■ Exercise aim ■
Write out exactly the lines of the entries below from the one holding "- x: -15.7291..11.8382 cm" to the one holding "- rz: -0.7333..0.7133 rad", inclusive, and leave out all other lines.
*** Opening Input material ***
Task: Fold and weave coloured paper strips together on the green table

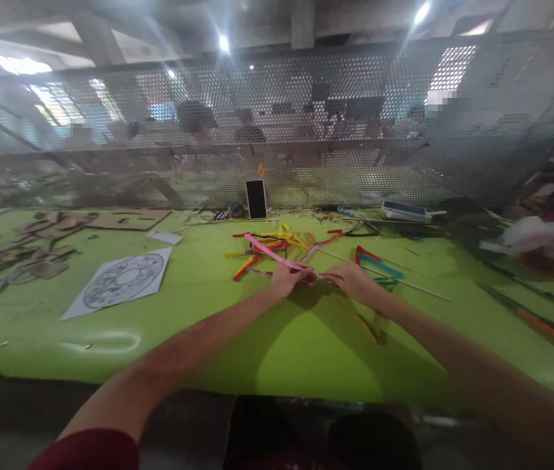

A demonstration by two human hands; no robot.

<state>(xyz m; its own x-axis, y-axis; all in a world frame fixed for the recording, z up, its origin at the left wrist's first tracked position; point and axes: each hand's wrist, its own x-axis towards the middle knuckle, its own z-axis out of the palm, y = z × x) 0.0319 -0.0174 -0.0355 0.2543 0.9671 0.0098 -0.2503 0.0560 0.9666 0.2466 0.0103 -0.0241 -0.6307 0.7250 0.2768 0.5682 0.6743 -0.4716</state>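
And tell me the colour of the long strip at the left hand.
The strip is pink, best seen in the head view.

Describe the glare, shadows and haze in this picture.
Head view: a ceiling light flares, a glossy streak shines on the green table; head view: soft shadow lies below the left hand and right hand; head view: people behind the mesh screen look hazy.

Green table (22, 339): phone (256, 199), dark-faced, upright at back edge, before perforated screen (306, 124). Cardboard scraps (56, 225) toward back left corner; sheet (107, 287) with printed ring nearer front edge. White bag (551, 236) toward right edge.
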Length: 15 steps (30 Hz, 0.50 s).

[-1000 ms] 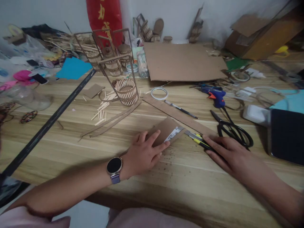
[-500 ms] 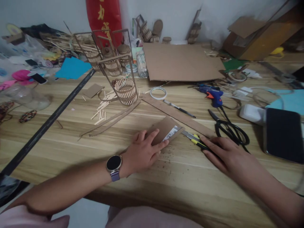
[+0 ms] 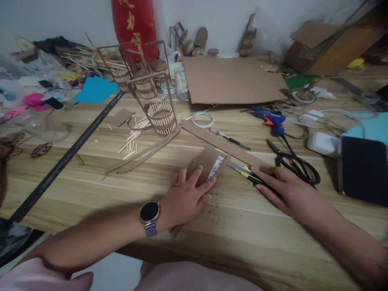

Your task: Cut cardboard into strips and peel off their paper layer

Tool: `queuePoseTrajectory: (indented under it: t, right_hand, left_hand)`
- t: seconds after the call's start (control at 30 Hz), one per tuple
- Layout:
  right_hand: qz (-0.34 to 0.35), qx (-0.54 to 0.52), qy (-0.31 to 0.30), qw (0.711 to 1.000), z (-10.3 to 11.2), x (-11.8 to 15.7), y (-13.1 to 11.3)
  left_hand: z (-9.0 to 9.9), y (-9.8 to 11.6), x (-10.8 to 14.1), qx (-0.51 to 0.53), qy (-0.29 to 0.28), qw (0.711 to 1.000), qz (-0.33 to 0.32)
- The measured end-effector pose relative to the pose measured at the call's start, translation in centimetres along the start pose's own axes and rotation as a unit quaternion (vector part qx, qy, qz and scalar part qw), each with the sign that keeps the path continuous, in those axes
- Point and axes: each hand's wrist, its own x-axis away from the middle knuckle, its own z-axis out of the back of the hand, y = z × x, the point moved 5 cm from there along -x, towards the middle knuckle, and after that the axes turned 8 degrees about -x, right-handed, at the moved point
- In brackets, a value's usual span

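My left hand (image 3: 189, 196), a watch on its wrist, lies with spread fingers on a small piece of brown cardboard (image 3: 203, 159). A white printed label (image 3: 216, 167) shows near that piece's right edge, and part of the cardboard is hidden under the hand. My right hand (image 3: 285, 188) is closed around a yellow and black utility knife (image 3: 247, 173). The knife's blade is out and points left, its tip close to the cardboard's right edge; whether they touch I cannot tell. Dark crumbs lie on the table below the piece.
Beyond my hands lie a long cardboard strip (image 3: 224, 147), a pen (image 3: 230, 138) and a tape roll (image 3: 202, 119). A small stick basket (image 3: 162, 119) stands among loose sticks (image 3: 133, 139). At right are a blue glue gun (image 3: 275, 124), scissors (image 3: 274, 147) and a black phone (image 3: 363, 169).
The cardboard piece has turned slightly under my left hand, its right edge now steeper. My right hand and the knife have moved a little left and up.
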Motion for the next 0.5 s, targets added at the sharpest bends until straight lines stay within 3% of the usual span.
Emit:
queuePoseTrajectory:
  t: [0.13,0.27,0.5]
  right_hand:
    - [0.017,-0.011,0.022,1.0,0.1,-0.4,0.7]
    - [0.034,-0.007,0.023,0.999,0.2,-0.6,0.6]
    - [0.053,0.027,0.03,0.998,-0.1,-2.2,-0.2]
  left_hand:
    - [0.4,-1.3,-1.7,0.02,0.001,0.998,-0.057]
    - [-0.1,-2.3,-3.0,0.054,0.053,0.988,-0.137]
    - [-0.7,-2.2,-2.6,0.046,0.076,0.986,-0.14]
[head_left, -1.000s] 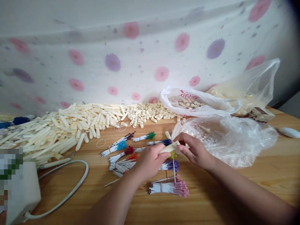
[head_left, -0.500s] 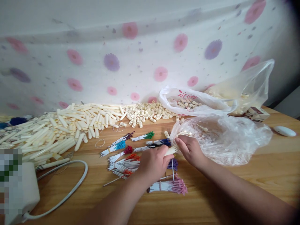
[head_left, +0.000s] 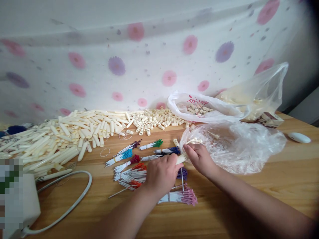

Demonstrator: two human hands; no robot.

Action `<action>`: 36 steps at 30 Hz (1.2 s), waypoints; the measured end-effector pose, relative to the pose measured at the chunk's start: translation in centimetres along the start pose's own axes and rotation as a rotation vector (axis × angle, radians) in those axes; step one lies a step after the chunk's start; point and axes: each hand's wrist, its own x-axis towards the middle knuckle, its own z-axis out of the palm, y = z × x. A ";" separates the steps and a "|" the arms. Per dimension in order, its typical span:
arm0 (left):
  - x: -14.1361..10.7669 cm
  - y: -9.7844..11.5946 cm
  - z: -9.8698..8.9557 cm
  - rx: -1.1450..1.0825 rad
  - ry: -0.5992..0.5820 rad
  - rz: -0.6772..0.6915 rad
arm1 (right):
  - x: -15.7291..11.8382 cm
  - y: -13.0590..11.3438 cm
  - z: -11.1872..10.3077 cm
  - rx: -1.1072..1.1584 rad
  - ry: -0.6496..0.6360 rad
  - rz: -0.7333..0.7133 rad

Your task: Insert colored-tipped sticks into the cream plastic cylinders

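Observation:
My left hand (head_left: 163, 171) is closed around a cream-coloured plastic tube that looks like a pen barrel (head_left: 181, 158). At the tube's far end, my right hand (head_left: 200, 158) grips with thumb and fingers; its exact hold is partly hidden. A thin white stick (head_left: 182, 181) points down just below the left hand. Around the hands lie banded bundles of white, refill-like sticks with coloured ends: pink (head_left: 188, 196), purple (head_left: 183, 173), dark blue (head_left: 171, 150), green (head_left: 156, 143), light blue (head_left: 126, 154) and orange (head_left: 139, 171).
Cream tubes (head_left: 74, 129) are heaped at the left, beside short slotted cream pieces (head_left: 154, 119). A clear plastic bag (head_left: 259, 146) of small pieces lies right of the hands, with a white bag (head_left: 211, 114) behind. A white cable (head_left: 84, 192) loops at left; a white mouse (head_left: 299, 137) sits far right.
The view has shifted slightly, moving everything a little left. Both hands keep nearly the same hold on the pen barrel.

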 end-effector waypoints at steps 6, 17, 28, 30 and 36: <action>0.1 -0.6 -0.5 -0.599 -0.351 -0.019 | -0.8 0.0 -1.2 -0.068 0.072 -0.335; 0.5 0.2 0.5 0.064 -0.148 -0.098 | 0.8 0.8 1.1 -0.113 -0.163 0.206; -0.3 0.0 -0.6 -0.731 -0.450 0.008 | -0.7 -0.5 -1.8 -0.122 0.048 -0.408; -0.2 0.4 -0.5 -0.467 -0.314 -0.054 | -0.1 -0.4 -1.0 -0.139 0.020 -0.172; 0.8 0.6 0.1 0.173 -0.149 -0.113 | 1.3 1.2 1.4 -0.087 -0.198 0.280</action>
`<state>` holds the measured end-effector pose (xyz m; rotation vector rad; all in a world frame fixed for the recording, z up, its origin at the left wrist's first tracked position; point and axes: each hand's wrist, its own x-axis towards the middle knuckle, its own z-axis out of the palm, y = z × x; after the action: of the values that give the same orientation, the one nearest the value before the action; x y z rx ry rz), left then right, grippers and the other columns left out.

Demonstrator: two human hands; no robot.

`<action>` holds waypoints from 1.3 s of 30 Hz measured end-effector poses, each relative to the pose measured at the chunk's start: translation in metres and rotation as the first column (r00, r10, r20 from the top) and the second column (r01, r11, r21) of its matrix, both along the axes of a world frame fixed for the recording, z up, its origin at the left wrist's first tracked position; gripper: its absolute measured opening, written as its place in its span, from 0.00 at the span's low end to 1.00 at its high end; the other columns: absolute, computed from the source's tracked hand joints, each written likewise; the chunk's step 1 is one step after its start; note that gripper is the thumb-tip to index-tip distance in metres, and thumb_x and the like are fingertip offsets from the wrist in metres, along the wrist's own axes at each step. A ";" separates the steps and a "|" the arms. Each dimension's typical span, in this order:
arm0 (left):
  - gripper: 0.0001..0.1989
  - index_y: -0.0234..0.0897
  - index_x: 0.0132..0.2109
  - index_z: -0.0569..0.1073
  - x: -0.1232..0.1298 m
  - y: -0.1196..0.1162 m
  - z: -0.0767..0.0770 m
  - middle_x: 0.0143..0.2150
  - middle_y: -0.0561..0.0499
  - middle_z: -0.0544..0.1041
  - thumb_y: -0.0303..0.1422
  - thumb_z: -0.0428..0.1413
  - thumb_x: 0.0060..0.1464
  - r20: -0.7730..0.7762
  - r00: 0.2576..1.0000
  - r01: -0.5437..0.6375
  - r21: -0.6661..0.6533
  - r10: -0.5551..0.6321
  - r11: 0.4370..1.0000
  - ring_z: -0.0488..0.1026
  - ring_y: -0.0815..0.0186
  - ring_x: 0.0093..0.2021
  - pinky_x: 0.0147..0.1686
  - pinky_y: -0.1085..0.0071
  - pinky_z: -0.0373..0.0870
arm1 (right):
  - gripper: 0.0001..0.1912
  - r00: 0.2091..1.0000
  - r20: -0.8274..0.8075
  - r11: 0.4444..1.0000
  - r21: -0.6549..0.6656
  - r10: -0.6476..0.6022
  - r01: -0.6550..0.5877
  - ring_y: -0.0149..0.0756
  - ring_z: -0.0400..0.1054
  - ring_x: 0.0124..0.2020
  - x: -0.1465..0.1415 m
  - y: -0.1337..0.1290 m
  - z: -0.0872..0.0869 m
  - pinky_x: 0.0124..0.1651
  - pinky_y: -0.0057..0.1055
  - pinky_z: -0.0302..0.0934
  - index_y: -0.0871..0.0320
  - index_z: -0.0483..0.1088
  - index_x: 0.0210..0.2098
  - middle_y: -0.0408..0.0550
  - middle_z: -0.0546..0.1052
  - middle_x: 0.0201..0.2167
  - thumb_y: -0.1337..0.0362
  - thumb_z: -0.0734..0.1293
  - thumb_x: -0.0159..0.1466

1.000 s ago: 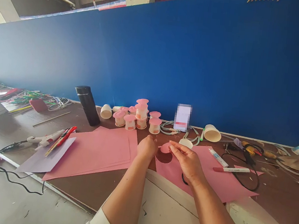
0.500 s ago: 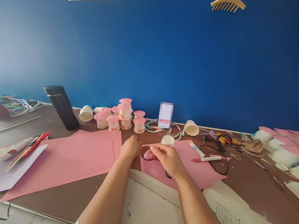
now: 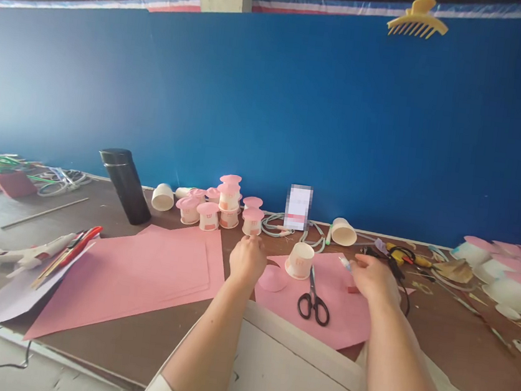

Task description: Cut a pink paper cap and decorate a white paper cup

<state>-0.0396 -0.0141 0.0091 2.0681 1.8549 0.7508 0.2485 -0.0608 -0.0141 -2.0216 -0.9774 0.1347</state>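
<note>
My left hand (image 3: 247,259) is closed above the table, left of a pink paper disc (image 3: 273,278); whatever its fingers hold is hidden. On the right, the fingers of my right hand (image 3: 373,276) are at the end of a small white and blue tube (image 3: 345,263). A red-capped marker (image 3: 352,289) lies partly under that hand. Between my hands an upright white paper cup (image 3: 300,261) with small reddish drawings stands on a pink sheet (image 3: 340,324). Black-handled scissors (image 3: 313,307) lie in front of the cup.
Pink-topped cups (image 3: 229,198) stand at the back, near a black bottle (image 3: 126,186) and a phone (image 3: 298,207). Large pink sheets (image 3: 139,269), a glue gun (image 3: 31,252) and a red cutter (image 3: 80,244) lie left. More pink-topped cups (image 3: 515,268) are far right.
My right hand has moved right, away from my left hand, to the tube. The pink disc now lies flat on the table, and the scissors and cup are uncovered. The view has shifted.
</note>
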 end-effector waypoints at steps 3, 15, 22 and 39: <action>0.12 0.40 0.41 0.74 0.007 -0.003 -0.003 0.44 0.46 0.75 0.32 0.46 0.57 0.094 0.993 0.074 0.029 -0.077 0.997 0.72 0.62 0.42 0.37 0.69 0.65 | 0.14 0.995 0.055 0.987 -0.131 -0.089 0.095 0.57 0.68 0.41 0.001 0.009 -0.012 0.40 0.54 0.58 0.53 0.76 0.27 0.60 0.76 0.34 0.53 0.71 0.43; 0.39 0.43 0.62 0.59 0.035 -0.017 -0.010 0.56 0.46 0.69 0.50 0.59 0.45 0.313 0.873 0.346 0.142 -0.374 0.927 0.62 0.55 0.57 0.51 0.63 0.62 | 0.24 0.962 0.242 0.991 -0.012 -0.126 0.132 0.54 0.64 0.47 -0.041 -0.008 0.012 0.45 0.47 0.57 0.54 0.70 0.51 0.62 0.71 0.44 0.58 0.61 0.56; 0.51 0.38 0.66 0.46 0.059 -0.018 -0.016 0.62 0.42 0.63 0.44 0.63 0.41 0.230 0.918 0.328 0.023 -0.324 0.944 0.58 0.50 0.60 0.53 0.60 0.59 | 0.23 0.873 -0.394 0.888 0.451 0.287 -0.089 0.38 0.69 0.35 -0.088 -0.007 0.029 0.37 0.33 0.64 0.56 0.69 0.46 0.51 0.75 0.38 0.49 0.64 0.56; 0.43 0.41 0.63 0.56 0.050 -0.028 -0.014 0.59 0.44 0.66 0.49 0.61 0.42 0.229 0.913 0.302 0.176 -0.337 0.937 0.60 0.50 0.58 0.55 0.58 0.59 | 0.23 0.444 -0.696 0.806 0.581 0.564 -0.115 0.43 0.70 0.48 -0.102 -0.012 0.032 0.44 0.34 0.68 0.54 0.71 0.42 0.49 0.77 0.44 0.55 0.74 0.48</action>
<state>0.0107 -0.0424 -0.0045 2.1622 1.3173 1.0215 0.1461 -0.0726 0.0178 -1.0061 -0.6463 0.9632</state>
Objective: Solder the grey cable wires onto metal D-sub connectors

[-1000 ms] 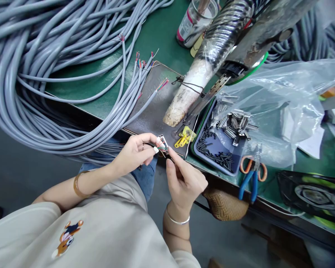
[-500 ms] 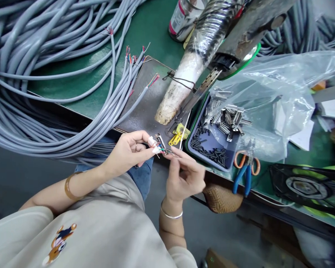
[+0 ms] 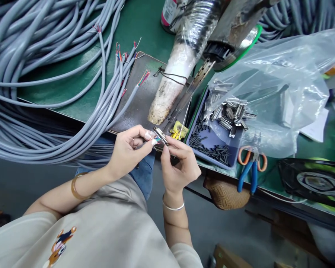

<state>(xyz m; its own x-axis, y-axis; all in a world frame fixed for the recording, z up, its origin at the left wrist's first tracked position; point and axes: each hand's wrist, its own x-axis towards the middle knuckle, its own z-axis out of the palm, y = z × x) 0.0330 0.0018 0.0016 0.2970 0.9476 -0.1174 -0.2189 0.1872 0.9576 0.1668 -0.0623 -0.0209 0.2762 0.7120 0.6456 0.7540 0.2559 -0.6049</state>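
Connector (image 3: 162, 136) now turned edge-up, seemingly to face the wires (image 3: 157, 140) pinched in the left hand (image 3: 131, 145); right hand (image 3: 181, 163) touches connector's near end, grip unclear

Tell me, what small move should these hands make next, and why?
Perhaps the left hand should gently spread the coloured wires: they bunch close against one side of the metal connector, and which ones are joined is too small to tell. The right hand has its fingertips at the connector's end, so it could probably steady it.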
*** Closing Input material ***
■ Output of the task ■
  - x: -15.7291..11.8382 cm
  - y: -13.0590..11.3438 cm
  - z: -11.1872..10.3077 cm
  - rx: -1.1072..1.1584 rad
  - ry: -0.6496..0.6360 rad
  - rz: -0.7333..0.7133 rad

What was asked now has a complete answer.